Prior to opening a support request, it is helpful to gather sample raw logs (without field extraction rules overwriting `_raw`) which represent the identified issue.

Once a representative sample has been gathered it is recommended to export it as a CSV from Sumo Logic search to ensure no extraneous formatting is applied that might confound further troubleshooting by Sumo Logic Customer Success and Threat Labs teams.

Following are some ways to gather samples.

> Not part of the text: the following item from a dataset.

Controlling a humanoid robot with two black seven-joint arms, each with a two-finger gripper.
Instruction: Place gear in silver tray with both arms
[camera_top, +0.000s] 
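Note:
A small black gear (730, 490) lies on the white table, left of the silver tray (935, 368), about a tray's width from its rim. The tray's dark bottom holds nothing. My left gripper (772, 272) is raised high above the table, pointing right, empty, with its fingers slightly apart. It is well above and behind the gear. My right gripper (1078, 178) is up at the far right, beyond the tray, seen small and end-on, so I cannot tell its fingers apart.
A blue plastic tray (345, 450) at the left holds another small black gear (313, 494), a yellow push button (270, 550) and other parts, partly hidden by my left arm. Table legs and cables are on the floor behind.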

#### Search for message IDs

Gather a sample by searching for the logs that are failing to parse using the identified `_messageId`(s):
```sumo
_sourceCategory=<your/source/category>
| where _messageId in (<messageId1>,<messageId2>,<etc.>)
```

#### Identify an event ID

If an entire source is failing to parse because it is not presently supported out-of-the-box, gather a sample by first identifying a likely event ID:
```sumo
_sourceCategory=<your/source/category> 
| fields eventID
| first(_raw) by eventID
```
An event ID can be thought of as a key in a log which represents a lowest common denominator which can be used to identify the type of message.

Utilizing the first operator lets you cut down on extraneous samples. It may be necessary to gather multiple examples if there is meaningful variation within each failing sample that may require further parsing beyond per-event-ID.

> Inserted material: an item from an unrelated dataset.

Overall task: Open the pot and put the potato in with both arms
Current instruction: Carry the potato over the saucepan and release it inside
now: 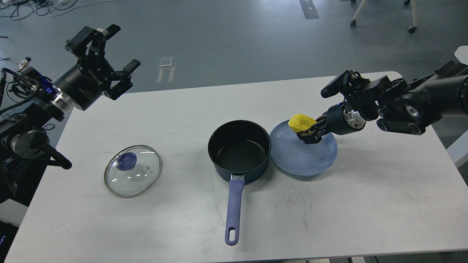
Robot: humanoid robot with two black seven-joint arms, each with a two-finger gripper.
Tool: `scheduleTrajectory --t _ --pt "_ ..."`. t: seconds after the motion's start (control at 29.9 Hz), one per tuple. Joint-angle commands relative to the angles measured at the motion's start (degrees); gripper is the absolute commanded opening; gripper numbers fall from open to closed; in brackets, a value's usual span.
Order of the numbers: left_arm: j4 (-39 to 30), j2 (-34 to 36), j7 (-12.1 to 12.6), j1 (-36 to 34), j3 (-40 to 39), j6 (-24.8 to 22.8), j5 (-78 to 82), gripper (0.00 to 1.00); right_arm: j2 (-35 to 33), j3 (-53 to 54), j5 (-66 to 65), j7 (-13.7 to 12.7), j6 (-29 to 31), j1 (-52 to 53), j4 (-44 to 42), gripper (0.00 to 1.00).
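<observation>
The dark blue pot (239,150) stands open at the table's middle, its blue handle pointing toward me. Its glass lid (132,170) with a blue knob lies flat on the table to the left. My right gripper (306,132) is shut on the yellow potato (300,121) and holds it lifted above the blue plate (305,157), just right of the pot. My left gripper (113,58) is open and empty, raised high beyond the table's far left corner.
The white table (365,204) has a rounded far right corner and edges close on the left and front. Grey floor with cables lies beyond. Chair legs stand at the far right.
</observation>
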Motion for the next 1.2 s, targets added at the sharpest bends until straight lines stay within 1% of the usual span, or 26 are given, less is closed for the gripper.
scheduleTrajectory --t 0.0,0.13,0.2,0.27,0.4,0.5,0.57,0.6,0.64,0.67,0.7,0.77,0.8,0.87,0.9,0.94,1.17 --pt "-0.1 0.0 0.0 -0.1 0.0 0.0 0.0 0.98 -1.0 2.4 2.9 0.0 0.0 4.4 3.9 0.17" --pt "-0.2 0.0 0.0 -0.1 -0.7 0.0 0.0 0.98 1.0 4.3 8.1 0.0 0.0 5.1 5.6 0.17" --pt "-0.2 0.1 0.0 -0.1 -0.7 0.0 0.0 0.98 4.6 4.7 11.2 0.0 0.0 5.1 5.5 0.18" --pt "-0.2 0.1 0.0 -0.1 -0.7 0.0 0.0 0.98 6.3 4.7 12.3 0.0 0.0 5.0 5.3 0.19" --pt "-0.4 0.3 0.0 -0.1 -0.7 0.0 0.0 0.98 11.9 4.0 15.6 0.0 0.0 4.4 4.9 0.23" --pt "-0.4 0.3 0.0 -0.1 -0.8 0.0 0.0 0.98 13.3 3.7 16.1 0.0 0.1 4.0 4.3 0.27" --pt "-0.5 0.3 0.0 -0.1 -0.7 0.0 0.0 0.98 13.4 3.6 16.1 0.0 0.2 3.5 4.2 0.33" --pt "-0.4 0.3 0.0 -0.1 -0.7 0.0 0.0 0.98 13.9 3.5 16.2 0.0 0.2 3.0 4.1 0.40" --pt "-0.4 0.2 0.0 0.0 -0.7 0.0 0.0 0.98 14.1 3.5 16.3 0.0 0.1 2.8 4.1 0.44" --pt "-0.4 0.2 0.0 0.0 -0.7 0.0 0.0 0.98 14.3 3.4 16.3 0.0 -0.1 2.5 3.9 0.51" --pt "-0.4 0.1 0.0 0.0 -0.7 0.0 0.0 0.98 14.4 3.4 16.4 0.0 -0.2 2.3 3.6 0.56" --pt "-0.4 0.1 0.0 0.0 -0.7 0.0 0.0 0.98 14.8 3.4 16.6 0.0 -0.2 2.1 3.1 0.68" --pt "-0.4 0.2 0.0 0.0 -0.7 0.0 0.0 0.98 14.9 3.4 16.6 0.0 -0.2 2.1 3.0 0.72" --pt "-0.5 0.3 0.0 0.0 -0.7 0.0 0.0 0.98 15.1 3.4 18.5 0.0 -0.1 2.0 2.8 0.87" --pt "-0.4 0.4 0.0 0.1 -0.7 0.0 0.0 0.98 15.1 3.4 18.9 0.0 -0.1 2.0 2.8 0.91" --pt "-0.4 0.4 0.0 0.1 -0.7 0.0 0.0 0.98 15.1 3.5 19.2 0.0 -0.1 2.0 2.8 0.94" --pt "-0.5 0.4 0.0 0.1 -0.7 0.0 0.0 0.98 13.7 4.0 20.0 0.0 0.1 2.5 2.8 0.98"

#### Gather failing event IDs

If a particular event ID or IDs as set in the parser using `MAPPER:event_id` are failing, gather the failing event IDs. Construct a search query using the failing event IDs and gather unique examples of each `_raw` per event ID:
```sumo
_sourceCategory=<your/source/category>
| fields eventID
| where eventID in ("list","of","eventIDs")
| first(_raw) by eventID
```
The first field will be `_raw` log.

This query only surfaces the first example within the time range to cut down on duplication. It may be necessary to gather multiple examples if there is meaningful variation within each failing sample that may require further parsing changes.